* TRY IT:
Please repeat the lines below exactly. Begin with the line containing "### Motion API" and go on through the line containing "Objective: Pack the".

* Stored dataset items:
⟨

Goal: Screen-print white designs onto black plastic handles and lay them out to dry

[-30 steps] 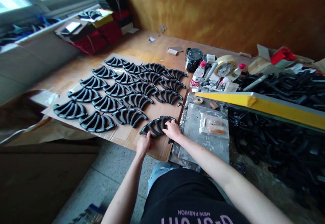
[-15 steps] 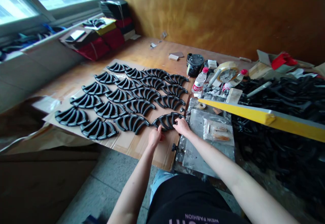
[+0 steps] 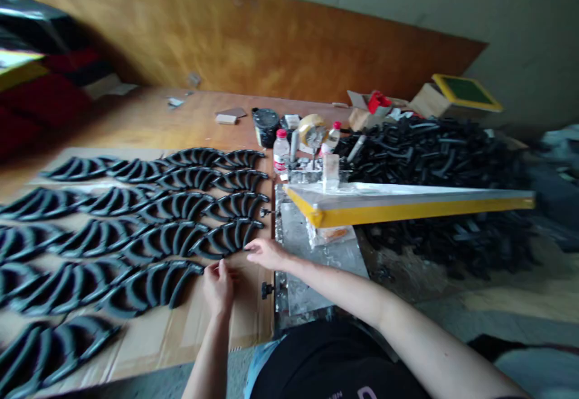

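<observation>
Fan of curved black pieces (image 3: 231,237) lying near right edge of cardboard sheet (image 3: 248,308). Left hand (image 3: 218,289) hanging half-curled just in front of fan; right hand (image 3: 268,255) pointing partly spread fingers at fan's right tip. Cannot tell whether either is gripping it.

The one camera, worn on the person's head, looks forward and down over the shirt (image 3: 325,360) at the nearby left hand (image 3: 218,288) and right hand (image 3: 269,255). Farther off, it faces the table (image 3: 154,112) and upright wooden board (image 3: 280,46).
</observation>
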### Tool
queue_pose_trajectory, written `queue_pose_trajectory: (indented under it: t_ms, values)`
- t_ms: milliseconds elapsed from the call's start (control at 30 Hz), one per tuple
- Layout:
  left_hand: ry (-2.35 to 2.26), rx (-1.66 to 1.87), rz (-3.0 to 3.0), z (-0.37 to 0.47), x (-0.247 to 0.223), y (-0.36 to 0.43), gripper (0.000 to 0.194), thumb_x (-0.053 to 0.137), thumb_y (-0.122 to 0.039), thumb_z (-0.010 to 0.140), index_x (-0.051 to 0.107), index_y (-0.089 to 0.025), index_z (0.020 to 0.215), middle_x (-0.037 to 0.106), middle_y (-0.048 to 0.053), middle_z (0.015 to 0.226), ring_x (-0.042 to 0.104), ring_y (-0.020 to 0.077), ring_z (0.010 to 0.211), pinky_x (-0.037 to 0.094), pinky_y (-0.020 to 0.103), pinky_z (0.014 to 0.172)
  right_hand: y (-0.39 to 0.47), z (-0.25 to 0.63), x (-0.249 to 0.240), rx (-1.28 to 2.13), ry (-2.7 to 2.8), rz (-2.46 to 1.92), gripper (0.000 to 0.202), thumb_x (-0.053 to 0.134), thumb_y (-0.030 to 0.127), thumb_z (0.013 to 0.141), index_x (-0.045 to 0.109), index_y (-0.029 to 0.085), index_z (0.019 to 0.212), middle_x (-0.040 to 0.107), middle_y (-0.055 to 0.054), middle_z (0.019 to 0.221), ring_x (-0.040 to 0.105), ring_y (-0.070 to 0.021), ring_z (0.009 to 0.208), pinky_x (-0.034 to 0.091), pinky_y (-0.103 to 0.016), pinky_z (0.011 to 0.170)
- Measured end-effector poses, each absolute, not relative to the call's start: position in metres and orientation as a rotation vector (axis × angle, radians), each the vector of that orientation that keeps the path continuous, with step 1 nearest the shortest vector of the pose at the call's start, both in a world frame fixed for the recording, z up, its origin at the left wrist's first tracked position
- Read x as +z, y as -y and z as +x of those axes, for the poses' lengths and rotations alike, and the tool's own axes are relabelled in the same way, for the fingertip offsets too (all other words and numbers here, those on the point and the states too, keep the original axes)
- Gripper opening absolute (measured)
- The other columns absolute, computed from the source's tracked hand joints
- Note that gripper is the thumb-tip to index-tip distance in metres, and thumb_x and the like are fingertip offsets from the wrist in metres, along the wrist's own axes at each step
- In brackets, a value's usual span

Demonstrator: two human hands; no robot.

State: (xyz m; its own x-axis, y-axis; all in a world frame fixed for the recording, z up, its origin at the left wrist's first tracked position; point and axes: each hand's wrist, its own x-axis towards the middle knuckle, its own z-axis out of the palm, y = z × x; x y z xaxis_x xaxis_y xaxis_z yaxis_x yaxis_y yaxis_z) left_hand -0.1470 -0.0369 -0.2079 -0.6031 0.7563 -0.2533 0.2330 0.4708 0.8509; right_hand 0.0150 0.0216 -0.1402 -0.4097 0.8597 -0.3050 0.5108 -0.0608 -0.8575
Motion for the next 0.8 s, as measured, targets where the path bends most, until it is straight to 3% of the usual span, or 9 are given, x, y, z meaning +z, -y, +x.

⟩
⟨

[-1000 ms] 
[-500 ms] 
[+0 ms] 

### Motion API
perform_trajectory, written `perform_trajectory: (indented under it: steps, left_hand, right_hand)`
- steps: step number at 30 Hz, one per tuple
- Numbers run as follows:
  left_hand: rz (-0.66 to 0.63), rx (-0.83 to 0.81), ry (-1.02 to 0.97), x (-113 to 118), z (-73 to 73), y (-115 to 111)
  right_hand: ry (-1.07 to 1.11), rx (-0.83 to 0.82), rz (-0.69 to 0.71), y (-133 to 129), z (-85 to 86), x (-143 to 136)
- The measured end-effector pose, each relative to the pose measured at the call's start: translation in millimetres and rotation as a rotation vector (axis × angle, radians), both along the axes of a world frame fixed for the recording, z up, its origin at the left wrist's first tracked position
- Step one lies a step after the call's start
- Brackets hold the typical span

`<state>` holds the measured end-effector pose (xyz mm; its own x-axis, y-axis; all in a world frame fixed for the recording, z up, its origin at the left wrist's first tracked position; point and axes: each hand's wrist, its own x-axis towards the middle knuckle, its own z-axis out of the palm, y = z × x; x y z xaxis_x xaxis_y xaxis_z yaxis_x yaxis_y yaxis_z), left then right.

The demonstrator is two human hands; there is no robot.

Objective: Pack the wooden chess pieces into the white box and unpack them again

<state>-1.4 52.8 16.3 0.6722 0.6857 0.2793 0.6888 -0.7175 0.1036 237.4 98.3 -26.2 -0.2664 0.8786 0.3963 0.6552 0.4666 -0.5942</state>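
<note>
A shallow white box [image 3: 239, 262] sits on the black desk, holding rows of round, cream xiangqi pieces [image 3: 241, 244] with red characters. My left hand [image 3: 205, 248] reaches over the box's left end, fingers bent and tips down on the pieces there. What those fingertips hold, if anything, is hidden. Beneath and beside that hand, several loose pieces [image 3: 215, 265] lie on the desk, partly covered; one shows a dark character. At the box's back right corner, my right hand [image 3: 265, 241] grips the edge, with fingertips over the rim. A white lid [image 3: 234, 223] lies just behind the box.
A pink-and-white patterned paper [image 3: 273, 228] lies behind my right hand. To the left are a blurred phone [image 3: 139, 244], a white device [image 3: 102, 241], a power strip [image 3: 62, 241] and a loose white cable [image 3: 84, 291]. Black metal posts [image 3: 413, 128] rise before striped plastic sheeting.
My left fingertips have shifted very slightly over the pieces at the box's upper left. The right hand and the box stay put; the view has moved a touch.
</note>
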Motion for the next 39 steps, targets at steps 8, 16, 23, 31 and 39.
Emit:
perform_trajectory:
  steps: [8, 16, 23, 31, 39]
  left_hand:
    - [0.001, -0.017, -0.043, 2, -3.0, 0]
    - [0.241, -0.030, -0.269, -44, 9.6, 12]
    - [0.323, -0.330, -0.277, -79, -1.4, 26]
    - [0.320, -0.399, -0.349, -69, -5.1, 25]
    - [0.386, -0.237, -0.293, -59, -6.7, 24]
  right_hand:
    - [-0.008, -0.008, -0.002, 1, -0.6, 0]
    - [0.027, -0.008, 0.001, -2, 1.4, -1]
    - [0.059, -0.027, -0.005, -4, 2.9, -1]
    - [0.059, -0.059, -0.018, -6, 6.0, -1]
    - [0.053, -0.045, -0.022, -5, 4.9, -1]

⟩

* EXERCISE RESULT:
### Motion API
perform_trajectory, written `perform_trajectory: (indented under it: steps, left_hand, right_hand)`
- steps: step number at 30 Hz, one per tuple
- Numbers run as follows:
  left_hand: rz (-0.66 to 0.63), rx (-0.83 to 0.81), ry (-1.02 to 0.97), x (-113 to 118), z (-73 to 73), y (-115 to 111)
  right_hand: ry (-1.07 to 1.11), rx (-0.83 to 0.82), rz (-0.69 to 0.71), y (-133 to 129), z (-85 to 86), x (-143 to 136)
- The measured end-effector pose, each relative to the pose measured at the call's start: translation in millimetres and rotation as a rotation vector (axis × angle, radians), both along the axes of a world frame fixed for the recording, z up, its origin at the left wrist's first tracked position
- Step one lies a step after the call's start
- Brackets hold the typical span

`<state>` holds the measured end-effector pose (xyz mm; its own x-axis, y-axis; all in a world frame fixed for the recording, z up, its origin at the left wrist's first tracked position; point and axes: each hand's wrist, its own x-axis towards the middle knuckle, its own z-axis out of the palm, y = z × x; x y z xaxis_x xaxis_y xaxis_z yaxis_x yaxis_y yaxis_z), left then right.

The demonstrator is two human hands; there is no robot.

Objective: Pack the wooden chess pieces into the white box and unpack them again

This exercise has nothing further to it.